Dalla delicata Ghost (Au/Ra ft Alan Walker) alla energica e rabbiosa Ludens (Bring me The Horizon), passando per la title track Death Stranding (CHVRCES) e Yellow Box (The Neighbourhood), i pezzi della compilation riescono a costruire l’habitat ideale per l’esperienza di gioco, proiettandoci in un gelido mondo post apocalittico e futuristico dove il solo calore viene dalla necessità, esasperata e imperturbabile, di creare un legame tra noi e chi ci circonda.

L’esperienza non si limita però solo alle otto tracce dell’album. Molti gli artisti emergenti o meno proposti da Kojima tramite trailer o momenti cinematici del gioco

Tutti presentati con canzoni in grado di costruire quella che non è una semplice colonna sonora ma una sorta di opera concettuale nelle tematiche o anche soltanto nei sound. Su tutti, gli islandesi Low Roar.

Progetto ambient/atmosferico che più di chiunque altro è stato in grado, tramite i pezzi proposti, di incastrare in nota musicale l’essenza dell’ambientazione videoludica. Con I’ll Keep Coming (contenuta nel reveal trailer del 2016) e Don’t Be so Serious (contenuta proprio nel video opening del gioco) il trio islandese ci regala delle esperienze musicali ambientali e minimali, dove una desertica malinconia viene portata avanti ed esasperata dalla commistione tra elettronica e acustica.

Ed’è proprio una desertica malinconia quella che, più di tutto, sembra dominare lo scenario di Death Stranding

Le sue lande, ispirate a quelle islandesi, aprono a un mondo nuovo, riformato, ingrigito e freddo, ostile, un mondo dove perdere tutto, perdere sé stessi, perdere il contatto con noi e con tutto quello che vi è al di fuori di noi. Così, Hideo Kojima, sintetizzando gameplay e musica, sembra inoltrarci un appello, il più grande di tutti.

Il panorama desolato di Death Stranding non è altro che metafora del panorama interiore che, nell’uomo del ventunesimo secolo, si sta andando componendo

Perché nella frenesia di tutti i giorni perdiamo il contatto con noi stessi. Perché la pioggia degli eventi, imperituri nel tempo, è in grado di spegnere quella fiamma dentro di noi, quella che ci tiene vivi e che tiene vivo il nostro calore.

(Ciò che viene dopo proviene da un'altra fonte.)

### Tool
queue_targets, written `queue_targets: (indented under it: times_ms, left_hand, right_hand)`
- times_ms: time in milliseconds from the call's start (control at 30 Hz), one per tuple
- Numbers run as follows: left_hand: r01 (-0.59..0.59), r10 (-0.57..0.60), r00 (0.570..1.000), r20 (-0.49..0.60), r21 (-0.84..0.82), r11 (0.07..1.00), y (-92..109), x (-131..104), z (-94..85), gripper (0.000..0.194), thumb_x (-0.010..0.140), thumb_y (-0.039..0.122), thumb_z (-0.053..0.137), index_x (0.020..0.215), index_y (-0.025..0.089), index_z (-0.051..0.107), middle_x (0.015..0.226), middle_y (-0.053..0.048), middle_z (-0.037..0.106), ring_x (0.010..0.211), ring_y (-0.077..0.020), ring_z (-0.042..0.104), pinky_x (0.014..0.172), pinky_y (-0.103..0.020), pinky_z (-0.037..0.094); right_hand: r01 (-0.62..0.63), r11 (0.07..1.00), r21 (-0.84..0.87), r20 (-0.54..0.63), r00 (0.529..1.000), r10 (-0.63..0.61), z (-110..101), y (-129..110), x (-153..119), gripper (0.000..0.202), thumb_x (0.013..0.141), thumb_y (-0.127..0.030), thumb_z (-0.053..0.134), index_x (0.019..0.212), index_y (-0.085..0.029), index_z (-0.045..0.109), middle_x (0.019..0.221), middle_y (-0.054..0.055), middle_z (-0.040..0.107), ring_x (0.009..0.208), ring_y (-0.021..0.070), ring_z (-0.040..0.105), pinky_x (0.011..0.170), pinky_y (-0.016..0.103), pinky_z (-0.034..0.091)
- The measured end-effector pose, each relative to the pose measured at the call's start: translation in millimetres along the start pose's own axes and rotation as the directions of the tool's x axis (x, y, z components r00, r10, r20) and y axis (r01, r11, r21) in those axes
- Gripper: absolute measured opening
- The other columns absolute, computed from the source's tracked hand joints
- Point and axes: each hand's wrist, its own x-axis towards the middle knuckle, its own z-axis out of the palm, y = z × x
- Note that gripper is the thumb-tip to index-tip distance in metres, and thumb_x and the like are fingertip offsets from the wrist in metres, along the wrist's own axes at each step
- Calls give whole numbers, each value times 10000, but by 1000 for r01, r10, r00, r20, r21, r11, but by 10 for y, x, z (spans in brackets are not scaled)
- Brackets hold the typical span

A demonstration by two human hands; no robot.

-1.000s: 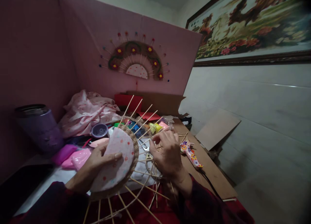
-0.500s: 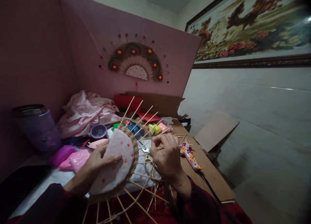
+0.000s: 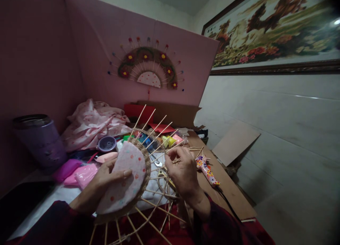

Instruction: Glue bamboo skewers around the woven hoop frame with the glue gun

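Note:
My left hand (image 3: 110,176) grips a half-round piece (image 3: 127,177) covered in dotted pale cloth, its thumb lying across the front. Braided twine edges the curve, and thin wooden sticks (image 3: 159,124) fan out from it. A strand of twine (image 3: 161,145) runs across the sticks and forms an outer arc. At the right side of the fan, my right hand (image 3: 182,170) pinches the twine between thumb and forefinger. Scissors (image 3: 161,172) with gold-coloured handles lie behind the sticks, partly hidden.
A flower-patterned glue gun (image 3: 207,170) rests on cardboard (image 3: 231,192) at the right. Left are a purple tumbler (image 3: 41,142), pink packets (image 3: 85,174) and crumpled cloth (image 3: 92,124). A finished fan (image 3: 148,66) hangs on the pink board behind.
My right hand has turned slightly, its fingers still pinched at the twine. The fan and my left hand look nearly the same.

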Motion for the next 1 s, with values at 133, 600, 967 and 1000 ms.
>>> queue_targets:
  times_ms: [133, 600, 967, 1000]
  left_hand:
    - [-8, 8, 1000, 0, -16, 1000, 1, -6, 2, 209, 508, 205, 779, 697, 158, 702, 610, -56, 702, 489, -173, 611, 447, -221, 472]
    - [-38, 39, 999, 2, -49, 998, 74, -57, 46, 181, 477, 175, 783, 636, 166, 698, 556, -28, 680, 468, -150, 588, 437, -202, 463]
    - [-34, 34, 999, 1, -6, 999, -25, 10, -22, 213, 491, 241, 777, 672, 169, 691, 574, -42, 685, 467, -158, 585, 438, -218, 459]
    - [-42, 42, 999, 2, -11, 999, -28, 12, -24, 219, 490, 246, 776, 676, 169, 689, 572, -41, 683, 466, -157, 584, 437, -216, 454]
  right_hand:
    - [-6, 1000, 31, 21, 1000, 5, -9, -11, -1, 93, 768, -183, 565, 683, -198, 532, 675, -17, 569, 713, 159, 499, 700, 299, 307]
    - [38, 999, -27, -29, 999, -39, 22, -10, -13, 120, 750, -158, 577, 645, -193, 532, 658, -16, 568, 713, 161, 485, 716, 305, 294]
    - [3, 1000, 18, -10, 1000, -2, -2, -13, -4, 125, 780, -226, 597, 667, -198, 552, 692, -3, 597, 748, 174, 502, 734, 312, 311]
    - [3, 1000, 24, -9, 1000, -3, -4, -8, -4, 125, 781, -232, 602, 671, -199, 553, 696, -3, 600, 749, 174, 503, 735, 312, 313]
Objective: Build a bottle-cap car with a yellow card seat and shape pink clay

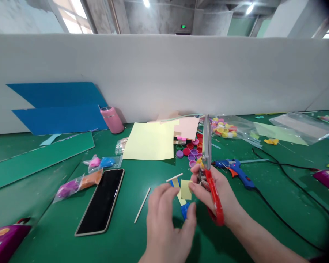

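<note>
My right hand [218, 193] is closed around red-handled scissors [207, 146], their blades pointing up. Its thumb and fingertip also pinch a small square of pale yellow paper [186, 190]. Just left of that square, my left hand [167, 223] has its fingers curved and apart, with nothing visible in it. Behind the hands, a blue piece [184, 210] with a pale yellow strip [180, 193] on it lies on the green table, partly hidden. One white stick [174, 178] rests at the top of the strip; another white stick [142, 205] lies left of my left hand.
A phone [101, 201] and bagged clay [78, 186] lie to the left. Yellow paper [150, 140] and several coloured bottle caps [192, 151] are ahead. On the right, a blue glue gun [237, 171] trails a black cable. A pink bottle [112, 119] stands by the white partition [164, 76].
</note>
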Motion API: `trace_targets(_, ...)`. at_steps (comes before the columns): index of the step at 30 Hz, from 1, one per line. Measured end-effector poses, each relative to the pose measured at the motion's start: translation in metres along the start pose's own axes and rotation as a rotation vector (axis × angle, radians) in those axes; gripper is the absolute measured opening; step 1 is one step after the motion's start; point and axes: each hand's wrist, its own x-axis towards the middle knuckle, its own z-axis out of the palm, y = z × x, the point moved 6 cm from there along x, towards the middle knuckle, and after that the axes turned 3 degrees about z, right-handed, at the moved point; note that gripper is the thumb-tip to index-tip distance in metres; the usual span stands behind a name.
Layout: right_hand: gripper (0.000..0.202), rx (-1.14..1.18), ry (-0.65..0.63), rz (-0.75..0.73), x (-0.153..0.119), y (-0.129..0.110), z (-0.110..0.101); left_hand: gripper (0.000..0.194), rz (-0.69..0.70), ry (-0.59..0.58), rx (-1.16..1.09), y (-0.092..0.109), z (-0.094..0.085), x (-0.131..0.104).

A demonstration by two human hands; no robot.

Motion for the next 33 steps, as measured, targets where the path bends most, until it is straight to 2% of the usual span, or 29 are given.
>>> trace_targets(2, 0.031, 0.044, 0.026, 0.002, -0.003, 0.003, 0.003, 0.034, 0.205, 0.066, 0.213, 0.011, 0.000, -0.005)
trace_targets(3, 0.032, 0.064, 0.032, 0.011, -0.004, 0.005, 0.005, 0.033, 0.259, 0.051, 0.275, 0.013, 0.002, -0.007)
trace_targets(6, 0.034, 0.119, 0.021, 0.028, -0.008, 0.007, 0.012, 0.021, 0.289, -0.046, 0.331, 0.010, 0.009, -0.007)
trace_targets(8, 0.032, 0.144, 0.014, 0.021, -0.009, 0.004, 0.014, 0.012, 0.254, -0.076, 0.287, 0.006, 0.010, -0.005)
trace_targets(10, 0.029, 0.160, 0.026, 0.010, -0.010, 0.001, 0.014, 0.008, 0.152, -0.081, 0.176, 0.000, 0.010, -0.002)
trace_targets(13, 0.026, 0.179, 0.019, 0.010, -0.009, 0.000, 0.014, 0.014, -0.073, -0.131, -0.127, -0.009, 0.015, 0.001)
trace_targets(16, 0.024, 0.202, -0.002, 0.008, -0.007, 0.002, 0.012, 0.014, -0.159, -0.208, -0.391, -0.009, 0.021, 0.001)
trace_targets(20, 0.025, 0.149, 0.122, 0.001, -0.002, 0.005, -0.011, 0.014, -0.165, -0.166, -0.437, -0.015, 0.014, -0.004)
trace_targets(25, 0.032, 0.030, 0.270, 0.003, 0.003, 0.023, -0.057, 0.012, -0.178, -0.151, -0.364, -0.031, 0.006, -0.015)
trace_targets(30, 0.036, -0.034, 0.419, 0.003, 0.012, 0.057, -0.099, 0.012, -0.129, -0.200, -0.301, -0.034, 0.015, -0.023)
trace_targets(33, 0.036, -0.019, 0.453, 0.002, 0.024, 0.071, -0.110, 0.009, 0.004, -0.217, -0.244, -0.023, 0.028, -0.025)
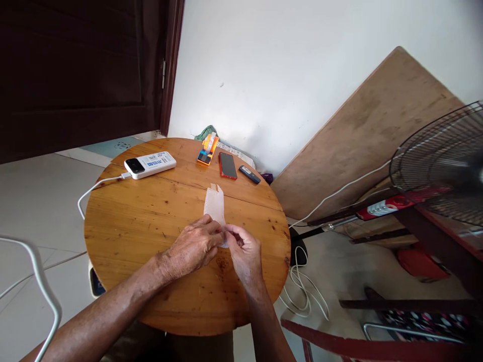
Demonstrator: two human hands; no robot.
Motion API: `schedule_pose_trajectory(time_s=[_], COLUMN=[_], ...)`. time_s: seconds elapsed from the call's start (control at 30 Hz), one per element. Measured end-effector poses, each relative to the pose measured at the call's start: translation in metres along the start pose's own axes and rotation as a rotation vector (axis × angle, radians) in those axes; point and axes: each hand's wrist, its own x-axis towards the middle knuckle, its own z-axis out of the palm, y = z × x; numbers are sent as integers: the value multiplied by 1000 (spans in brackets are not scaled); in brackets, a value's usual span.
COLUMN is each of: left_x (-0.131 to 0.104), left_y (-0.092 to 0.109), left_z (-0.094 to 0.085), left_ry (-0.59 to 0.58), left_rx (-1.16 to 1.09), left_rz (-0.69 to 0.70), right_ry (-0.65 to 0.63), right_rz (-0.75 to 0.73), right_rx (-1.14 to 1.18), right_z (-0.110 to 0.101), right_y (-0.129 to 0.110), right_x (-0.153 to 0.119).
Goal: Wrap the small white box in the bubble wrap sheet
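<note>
A strip of thin white paper-like material (215,203) lies on the round wooden table (151,221), its far end ragged with a small tan piece at the tip. My left hand (198,244) rests over its near end, fingers bent and pressed on it. Beside it, touching, my right hand (244,251) pinches the near right edge between thumb and forefinger. The fingertips of both hands meet, and they partly hide the near end of the strip.
On the table stand a white power bank (158,163) with a cable, an orange dispenser-like object (207,150), a red-edged phone (228,166) and a dark small device (249,174). A fan (445,161) and a red chair (339,344) are right.
</note>
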Motion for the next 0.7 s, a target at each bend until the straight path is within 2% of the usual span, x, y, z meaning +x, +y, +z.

Una “crono pioggia” diversa da quella del gioco nella sua forma prettamente metaforica, ma ugualmente letale, che ci spegne, ci invecchia, ci uccide, formata dai momenti di disincanto, da quei drammi personali che ci impediscono di continuare a lottare, che ci convincono non valga più la pena farlo per nulla e per nessuno, che ci fanno abbandonare ogni legame, ogni speranza di collegamento.

Solo una connessione, però, può salvarci dagli anni dell’isolamento. Solo un ponte stabilito tra anime lontane può riaccendere il calore ormai andato perduto

E non conta quanto sia difficile il percorso, non conta quanto siano spietati i nemici (alle volte invisibili, come quelli nelle nostre anime). Non ha importanza quella pioggia incessante che bagna quei grandi crateri lasciati da altrettanto grandi esplosioni che, in qualche modo, cambieranno per sempre la morfologia del nostro panorama interiore.

Possiamo solo continuare a correre, di obiettivo in obiettivo, di cratere in cratere, di persona in persona, nella speranza di ritrovare il calore di una connessione vera, che ci mantenga vivi e che ci salvi dallo sprofondare negli angoli più oscuri e fangosi della nostra solitudine e nulla, come la musica, è in grado di costruire un legame, con noi stessi, con il mondo la fuori, con ciò di cui nella vita abbiamo davvero bisogno.

E questo, Kojima, sembra saperlo molto bene.